(Stored records)
_____

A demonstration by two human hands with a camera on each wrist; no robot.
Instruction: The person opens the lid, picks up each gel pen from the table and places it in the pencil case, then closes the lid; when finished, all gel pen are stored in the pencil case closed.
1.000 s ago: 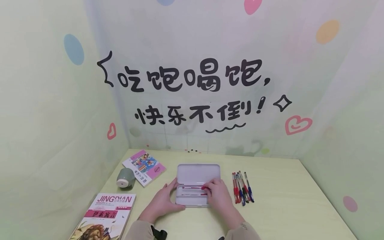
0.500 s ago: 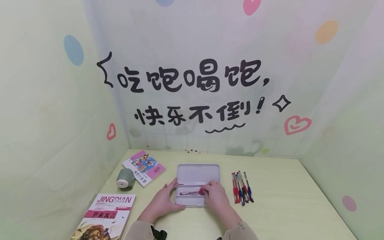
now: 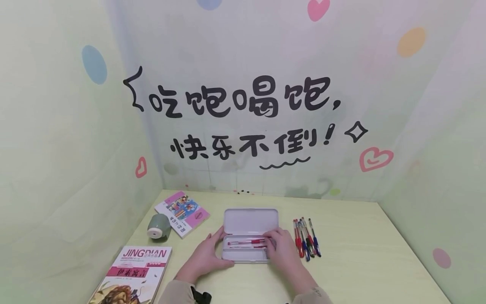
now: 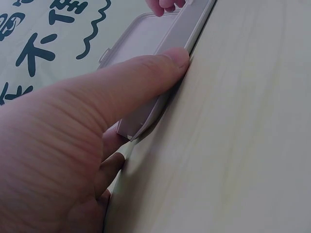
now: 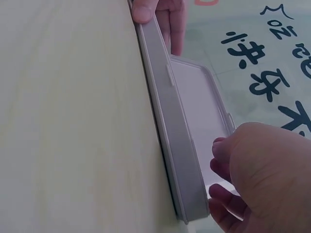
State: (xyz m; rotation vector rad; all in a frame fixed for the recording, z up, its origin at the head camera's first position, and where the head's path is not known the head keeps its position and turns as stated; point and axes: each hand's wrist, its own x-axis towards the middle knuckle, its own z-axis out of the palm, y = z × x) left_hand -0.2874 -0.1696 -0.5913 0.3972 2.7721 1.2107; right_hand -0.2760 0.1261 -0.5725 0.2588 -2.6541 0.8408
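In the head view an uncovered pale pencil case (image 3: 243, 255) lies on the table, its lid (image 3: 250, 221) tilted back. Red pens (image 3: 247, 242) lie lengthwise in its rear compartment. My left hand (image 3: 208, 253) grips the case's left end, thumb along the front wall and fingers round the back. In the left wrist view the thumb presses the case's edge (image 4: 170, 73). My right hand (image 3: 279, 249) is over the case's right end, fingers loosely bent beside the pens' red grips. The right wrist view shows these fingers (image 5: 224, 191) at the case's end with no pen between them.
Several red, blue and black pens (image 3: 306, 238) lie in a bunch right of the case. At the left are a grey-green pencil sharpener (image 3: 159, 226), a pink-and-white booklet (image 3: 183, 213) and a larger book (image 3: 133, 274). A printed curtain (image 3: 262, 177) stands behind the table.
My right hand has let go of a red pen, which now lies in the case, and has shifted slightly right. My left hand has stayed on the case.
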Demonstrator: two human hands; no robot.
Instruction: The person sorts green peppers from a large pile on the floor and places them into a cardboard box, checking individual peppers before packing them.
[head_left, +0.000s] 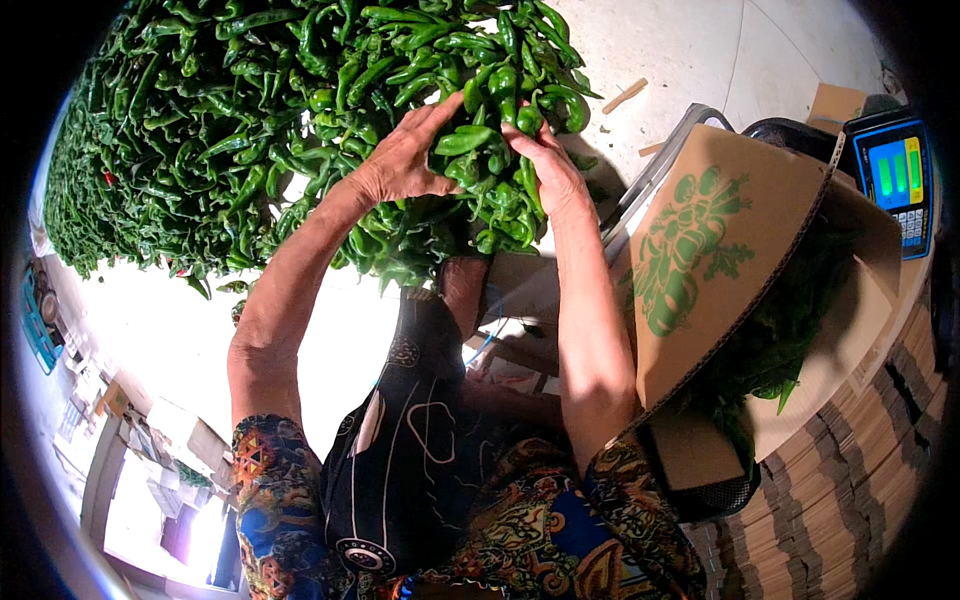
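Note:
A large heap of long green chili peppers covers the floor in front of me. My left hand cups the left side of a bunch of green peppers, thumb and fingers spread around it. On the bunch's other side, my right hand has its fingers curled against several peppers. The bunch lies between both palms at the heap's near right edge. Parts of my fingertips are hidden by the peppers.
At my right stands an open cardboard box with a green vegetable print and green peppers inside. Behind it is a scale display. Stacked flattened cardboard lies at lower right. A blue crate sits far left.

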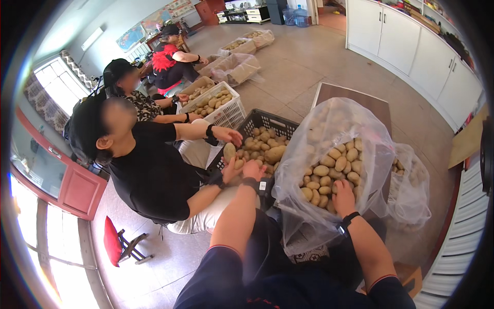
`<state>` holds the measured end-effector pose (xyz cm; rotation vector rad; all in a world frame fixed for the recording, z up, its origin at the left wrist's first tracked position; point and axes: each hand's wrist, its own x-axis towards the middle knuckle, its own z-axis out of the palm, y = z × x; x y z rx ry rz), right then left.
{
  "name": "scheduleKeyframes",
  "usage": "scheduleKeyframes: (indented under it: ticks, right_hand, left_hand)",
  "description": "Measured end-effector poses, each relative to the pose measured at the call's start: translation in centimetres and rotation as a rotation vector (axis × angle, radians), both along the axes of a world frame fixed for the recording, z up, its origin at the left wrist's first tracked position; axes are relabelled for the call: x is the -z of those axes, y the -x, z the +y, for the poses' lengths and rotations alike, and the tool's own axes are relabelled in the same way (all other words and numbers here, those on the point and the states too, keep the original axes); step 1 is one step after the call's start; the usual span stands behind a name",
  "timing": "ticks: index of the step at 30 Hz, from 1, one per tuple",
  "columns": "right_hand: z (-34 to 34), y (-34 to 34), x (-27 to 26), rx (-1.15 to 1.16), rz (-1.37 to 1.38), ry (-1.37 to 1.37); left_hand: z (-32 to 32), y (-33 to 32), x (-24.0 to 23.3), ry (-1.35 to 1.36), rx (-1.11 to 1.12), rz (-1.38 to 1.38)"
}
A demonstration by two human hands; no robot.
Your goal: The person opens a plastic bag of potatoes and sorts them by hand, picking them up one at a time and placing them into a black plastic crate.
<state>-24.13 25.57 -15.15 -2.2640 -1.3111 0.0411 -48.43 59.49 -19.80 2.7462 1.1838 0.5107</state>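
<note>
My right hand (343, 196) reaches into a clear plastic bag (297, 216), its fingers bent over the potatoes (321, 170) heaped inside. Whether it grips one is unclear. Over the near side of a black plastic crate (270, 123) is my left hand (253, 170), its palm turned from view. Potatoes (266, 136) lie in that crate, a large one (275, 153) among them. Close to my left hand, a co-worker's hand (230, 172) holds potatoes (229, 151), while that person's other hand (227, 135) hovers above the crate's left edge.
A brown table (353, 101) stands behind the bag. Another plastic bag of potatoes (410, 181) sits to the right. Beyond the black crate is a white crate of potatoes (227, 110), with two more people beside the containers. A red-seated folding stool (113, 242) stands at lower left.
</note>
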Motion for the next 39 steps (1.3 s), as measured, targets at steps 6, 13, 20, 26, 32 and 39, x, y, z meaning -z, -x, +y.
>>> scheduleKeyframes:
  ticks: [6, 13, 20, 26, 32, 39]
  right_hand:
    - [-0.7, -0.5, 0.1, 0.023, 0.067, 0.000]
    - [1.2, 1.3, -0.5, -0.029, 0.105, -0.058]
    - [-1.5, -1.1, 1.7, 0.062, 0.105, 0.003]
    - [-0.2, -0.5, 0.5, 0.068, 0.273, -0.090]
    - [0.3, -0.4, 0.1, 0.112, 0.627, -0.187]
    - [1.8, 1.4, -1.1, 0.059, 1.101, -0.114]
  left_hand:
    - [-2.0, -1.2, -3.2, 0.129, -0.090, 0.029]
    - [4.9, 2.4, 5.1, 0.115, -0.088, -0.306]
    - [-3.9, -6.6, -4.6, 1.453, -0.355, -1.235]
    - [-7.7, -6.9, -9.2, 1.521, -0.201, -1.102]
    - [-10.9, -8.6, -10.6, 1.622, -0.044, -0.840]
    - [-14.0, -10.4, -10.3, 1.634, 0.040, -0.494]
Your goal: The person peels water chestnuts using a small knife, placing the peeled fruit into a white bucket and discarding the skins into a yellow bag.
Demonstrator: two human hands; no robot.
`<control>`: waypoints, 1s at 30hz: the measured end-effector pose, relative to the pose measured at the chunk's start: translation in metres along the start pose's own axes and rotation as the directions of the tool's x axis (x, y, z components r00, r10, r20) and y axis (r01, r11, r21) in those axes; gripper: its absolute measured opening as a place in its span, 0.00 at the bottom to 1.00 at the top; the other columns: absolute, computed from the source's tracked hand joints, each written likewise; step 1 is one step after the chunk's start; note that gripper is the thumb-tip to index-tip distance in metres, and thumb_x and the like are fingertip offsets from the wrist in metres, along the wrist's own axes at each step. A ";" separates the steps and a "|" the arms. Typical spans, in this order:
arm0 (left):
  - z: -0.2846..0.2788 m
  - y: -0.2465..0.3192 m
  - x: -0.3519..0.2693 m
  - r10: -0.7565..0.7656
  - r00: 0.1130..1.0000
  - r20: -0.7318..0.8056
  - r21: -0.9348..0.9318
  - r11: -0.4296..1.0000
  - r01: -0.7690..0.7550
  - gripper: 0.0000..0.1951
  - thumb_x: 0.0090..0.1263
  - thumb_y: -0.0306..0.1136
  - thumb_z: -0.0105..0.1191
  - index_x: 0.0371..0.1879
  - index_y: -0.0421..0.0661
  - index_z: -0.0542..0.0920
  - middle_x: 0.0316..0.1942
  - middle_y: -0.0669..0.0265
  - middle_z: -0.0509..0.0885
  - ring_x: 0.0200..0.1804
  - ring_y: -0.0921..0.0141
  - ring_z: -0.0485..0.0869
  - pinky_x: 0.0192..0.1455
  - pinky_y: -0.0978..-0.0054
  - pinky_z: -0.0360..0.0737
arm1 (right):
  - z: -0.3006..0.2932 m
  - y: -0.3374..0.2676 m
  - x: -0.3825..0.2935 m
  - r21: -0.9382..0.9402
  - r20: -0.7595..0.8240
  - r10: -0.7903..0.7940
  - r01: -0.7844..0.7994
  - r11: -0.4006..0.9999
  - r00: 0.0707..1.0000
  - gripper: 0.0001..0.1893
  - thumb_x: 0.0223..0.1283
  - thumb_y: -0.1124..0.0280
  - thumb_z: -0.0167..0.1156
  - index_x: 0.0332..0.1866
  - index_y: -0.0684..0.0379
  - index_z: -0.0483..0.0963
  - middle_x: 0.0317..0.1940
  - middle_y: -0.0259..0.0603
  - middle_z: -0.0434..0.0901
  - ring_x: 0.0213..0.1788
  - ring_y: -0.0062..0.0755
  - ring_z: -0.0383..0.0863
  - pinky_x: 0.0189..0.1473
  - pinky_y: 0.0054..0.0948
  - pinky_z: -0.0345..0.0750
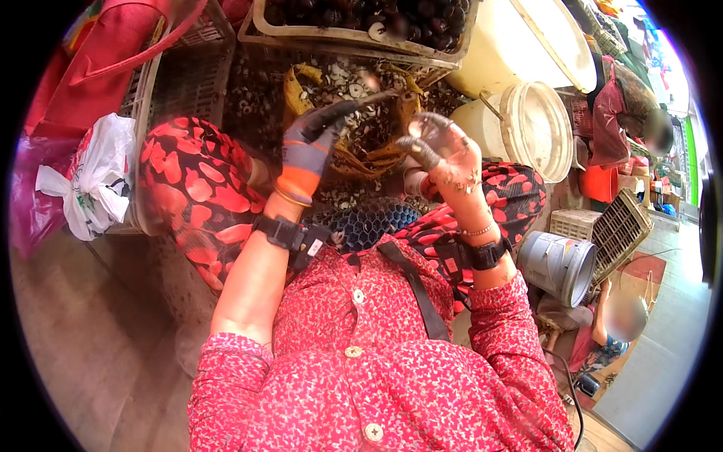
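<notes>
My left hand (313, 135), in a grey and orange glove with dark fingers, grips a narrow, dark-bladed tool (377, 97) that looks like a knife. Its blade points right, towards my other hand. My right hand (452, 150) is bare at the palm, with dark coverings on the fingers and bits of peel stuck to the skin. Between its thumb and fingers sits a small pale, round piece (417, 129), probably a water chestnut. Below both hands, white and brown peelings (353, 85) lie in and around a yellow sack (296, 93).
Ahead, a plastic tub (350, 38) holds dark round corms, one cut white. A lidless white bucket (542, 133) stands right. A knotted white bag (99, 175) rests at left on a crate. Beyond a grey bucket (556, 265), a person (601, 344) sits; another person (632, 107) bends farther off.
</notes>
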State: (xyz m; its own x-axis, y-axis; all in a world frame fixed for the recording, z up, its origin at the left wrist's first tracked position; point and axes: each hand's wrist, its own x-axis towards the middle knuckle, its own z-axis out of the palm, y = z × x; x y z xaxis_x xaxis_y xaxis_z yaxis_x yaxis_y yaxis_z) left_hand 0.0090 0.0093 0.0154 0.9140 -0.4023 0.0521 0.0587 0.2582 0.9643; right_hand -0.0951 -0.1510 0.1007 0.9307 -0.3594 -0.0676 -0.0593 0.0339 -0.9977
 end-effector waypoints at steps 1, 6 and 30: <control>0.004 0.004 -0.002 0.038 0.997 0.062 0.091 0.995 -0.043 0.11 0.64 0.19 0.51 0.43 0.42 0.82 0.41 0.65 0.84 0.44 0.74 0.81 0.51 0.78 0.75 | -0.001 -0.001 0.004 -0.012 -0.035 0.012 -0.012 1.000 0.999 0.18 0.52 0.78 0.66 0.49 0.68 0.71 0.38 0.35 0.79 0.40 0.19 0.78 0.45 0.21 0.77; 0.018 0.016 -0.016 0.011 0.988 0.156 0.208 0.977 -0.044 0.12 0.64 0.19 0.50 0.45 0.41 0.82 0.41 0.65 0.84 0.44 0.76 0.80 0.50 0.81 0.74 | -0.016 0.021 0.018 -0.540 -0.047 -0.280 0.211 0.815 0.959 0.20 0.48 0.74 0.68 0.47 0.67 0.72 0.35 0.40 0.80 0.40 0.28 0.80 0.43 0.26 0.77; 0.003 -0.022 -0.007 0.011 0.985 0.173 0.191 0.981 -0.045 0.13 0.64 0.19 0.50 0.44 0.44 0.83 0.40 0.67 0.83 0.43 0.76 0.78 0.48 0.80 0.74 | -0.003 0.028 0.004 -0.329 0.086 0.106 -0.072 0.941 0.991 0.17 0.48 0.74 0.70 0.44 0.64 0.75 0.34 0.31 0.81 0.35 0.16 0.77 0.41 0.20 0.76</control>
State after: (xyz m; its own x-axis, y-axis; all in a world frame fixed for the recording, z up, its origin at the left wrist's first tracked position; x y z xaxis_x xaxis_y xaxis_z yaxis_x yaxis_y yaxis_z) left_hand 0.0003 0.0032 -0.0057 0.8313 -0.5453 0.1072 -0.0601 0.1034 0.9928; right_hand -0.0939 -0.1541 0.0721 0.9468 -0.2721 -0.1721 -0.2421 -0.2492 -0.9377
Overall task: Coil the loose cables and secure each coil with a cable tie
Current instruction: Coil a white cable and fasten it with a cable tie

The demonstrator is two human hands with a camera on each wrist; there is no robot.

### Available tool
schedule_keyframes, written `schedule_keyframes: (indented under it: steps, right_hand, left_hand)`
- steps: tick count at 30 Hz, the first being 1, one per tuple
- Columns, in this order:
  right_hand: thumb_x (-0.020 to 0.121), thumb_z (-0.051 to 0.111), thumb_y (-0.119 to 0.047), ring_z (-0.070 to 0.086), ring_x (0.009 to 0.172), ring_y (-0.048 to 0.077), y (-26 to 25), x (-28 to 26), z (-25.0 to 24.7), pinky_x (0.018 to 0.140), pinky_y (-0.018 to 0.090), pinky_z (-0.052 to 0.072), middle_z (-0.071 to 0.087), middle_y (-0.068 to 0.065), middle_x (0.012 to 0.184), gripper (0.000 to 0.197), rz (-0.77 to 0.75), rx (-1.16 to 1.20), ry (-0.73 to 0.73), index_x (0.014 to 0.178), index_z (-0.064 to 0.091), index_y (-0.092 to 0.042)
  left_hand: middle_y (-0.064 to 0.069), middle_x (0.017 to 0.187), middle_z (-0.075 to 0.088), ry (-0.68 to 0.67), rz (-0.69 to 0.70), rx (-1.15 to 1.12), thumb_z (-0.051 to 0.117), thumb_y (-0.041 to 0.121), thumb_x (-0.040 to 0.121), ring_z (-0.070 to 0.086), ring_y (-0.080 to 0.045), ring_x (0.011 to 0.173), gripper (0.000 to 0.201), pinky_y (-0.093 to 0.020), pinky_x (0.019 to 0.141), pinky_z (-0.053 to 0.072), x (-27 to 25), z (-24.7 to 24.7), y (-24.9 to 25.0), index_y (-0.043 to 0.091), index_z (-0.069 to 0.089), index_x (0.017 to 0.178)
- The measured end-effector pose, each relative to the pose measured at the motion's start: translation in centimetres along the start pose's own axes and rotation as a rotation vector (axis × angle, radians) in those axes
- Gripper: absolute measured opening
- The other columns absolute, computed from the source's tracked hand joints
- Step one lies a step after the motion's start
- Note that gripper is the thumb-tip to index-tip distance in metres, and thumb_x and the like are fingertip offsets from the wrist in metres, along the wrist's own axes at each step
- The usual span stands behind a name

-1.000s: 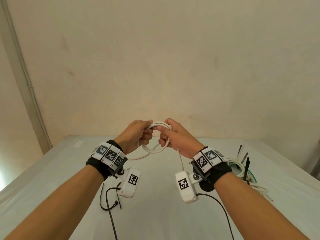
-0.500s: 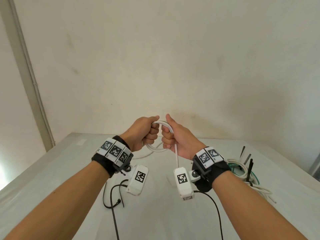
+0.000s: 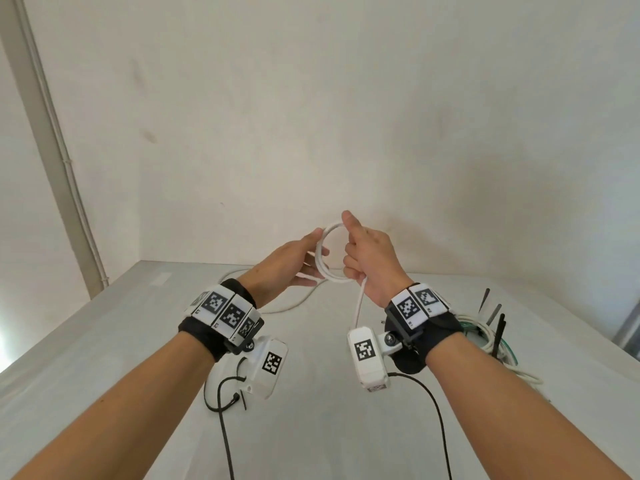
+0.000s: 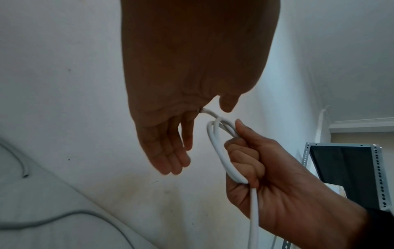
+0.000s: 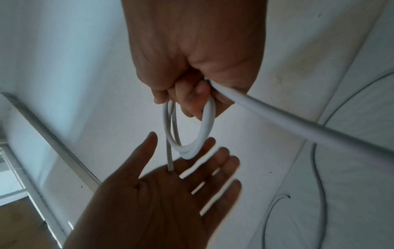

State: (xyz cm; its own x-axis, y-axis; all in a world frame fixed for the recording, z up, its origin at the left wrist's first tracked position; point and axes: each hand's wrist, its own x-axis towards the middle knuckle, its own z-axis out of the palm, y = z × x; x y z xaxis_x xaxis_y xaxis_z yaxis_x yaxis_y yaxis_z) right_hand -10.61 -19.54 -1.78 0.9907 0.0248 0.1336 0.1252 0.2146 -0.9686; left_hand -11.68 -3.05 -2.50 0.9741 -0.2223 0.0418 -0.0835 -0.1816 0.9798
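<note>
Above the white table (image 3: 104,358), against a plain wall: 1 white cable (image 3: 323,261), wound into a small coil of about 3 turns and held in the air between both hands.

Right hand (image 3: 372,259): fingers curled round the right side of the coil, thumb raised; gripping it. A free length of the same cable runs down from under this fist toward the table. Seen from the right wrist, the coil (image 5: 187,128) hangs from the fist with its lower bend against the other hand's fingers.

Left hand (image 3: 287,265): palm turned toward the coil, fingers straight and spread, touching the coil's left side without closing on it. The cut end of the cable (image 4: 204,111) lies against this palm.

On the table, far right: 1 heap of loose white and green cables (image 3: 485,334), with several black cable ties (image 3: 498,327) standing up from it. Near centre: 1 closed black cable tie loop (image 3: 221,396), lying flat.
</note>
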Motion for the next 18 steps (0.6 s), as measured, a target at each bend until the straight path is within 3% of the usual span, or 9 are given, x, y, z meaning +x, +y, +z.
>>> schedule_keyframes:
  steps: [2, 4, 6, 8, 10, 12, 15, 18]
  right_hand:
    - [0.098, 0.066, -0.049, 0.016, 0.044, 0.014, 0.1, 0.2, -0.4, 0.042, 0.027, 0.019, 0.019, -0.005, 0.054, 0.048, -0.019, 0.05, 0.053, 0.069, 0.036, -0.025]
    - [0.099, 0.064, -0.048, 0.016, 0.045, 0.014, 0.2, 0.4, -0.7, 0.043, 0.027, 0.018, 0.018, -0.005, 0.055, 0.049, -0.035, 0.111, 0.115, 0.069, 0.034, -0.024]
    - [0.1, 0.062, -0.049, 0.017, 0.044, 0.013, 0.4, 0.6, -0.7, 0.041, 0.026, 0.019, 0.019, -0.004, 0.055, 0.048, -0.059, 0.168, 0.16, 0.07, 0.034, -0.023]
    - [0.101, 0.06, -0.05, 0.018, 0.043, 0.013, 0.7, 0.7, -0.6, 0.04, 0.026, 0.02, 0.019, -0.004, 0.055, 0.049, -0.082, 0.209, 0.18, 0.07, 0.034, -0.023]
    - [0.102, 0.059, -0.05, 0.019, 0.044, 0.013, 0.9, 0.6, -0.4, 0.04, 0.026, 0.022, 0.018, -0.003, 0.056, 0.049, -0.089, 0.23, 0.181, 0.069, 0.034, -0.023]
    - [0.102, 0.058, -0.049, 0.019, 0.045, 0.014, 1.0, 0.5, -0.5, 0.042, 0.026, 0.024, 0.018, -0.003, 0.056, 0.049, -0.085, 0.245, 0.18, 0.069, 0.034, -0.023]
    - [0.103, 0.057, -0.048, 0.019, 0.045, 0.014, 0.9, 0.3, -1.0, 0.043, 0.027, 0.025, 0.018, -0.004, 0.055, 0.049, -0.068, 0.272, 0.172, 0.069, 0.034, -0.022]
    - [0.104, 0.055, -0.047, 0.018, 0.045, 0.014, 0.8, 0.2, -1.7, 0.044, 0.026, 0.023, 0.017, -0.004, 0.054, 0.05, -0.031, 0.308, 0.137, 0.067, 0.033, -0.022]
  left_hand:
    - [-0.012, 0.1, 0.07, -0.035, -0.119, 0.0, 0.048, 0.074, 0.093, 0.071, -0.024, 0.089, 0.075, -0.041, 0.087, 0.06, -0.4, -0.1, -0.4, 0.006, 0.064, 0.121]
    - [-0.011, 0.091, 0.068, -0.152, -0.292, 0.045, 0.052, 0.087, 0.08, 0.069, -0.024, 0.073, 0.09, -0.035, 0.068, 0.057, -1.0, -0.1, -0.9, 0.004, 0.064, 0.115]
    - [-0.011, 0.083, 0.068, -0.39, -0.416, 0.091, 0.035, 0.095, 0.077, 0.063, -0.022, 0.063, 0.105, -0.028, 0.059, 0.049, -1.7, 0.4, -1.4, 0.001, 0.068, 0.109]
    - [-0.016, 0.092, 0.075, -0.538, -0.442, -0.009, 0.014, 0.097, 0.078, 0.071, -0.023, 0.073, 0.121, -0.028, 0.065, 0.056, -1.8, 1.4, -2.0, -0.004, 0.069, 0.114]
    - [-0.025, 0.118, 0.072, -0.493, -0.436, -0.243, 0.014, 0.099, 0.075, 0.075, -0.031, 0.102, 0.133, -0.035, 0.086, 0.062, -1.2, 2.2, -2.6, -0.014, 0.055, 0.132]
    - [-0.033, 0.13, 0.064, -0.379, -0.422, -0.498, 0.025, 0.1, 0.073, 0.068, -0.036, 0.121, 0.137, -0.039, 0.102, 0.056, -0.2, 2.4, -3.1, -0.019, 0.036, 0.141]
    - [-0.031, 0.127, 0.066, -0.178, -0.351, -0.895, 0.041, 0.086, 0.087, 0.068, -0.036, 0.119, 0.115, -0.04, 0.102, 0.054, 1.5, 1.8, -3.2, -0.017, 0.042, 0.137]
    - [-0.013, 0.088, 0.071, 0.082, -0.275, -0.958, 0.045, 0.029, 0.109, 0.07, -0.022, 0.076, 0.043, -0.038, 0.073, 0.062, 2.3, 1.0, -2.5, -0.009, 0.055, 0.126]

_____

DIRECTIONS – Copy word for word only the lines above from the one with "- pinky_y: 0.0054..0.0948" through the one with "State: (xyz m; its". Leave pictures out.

RESPONSE BOX –
  - pinky_y: 0.0054..0.0948
  - pinky_z: -0.0345..0.0750
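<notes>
My left hand (313, 135), in a grey and orange glove with dark fingers, grips a narrow, dark-bladed tool (377, 97) that looks like a knife. Its blade points right, towards my other hand. My right hand (452, 150) is bare at the palm, with dark coverings on the fingers and bits of peel stuck to the skin. Between its thumb and fingers sits a small pale, round piece (417, 129), probably a water chestnut. Below both hands, white and brown peelings (353, 85) lie in and around a yellow sack (296, 93).
Ahead, a plastic tub (350, 38) holds dark round corms, one cut white. A lidless white bucket (542, 133) stands right. A knotted white bag (99, 175) rests at left on a crate. Beyond a grey bucket (556, 265), a person (601, 344) sits; another person (632, 107) bends farther off.
</notes>
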State: (xyz m; its own x-axis, y-axis; all in a world frame fixed for the recording, z up, its origin at the left wrist's first tracked position; point and axes: each hand's wrist, its own x-axis towards the middle knuckle, its own z-axis out of the palm, y = z × x; x y z xaxis_x xaxis_y xaxis_z yaxis_x yaxis_y yaxis_z) left_hand 0.0090 0.0093 0.0154 0.9140 -0.4023 0.0521 0.0587 0.2582 0.9643; right_hand -0.0951 -0.1510 0.1007 0.9307 -0.3594 -0.0676 -0.0593 0.0339 -0.9977

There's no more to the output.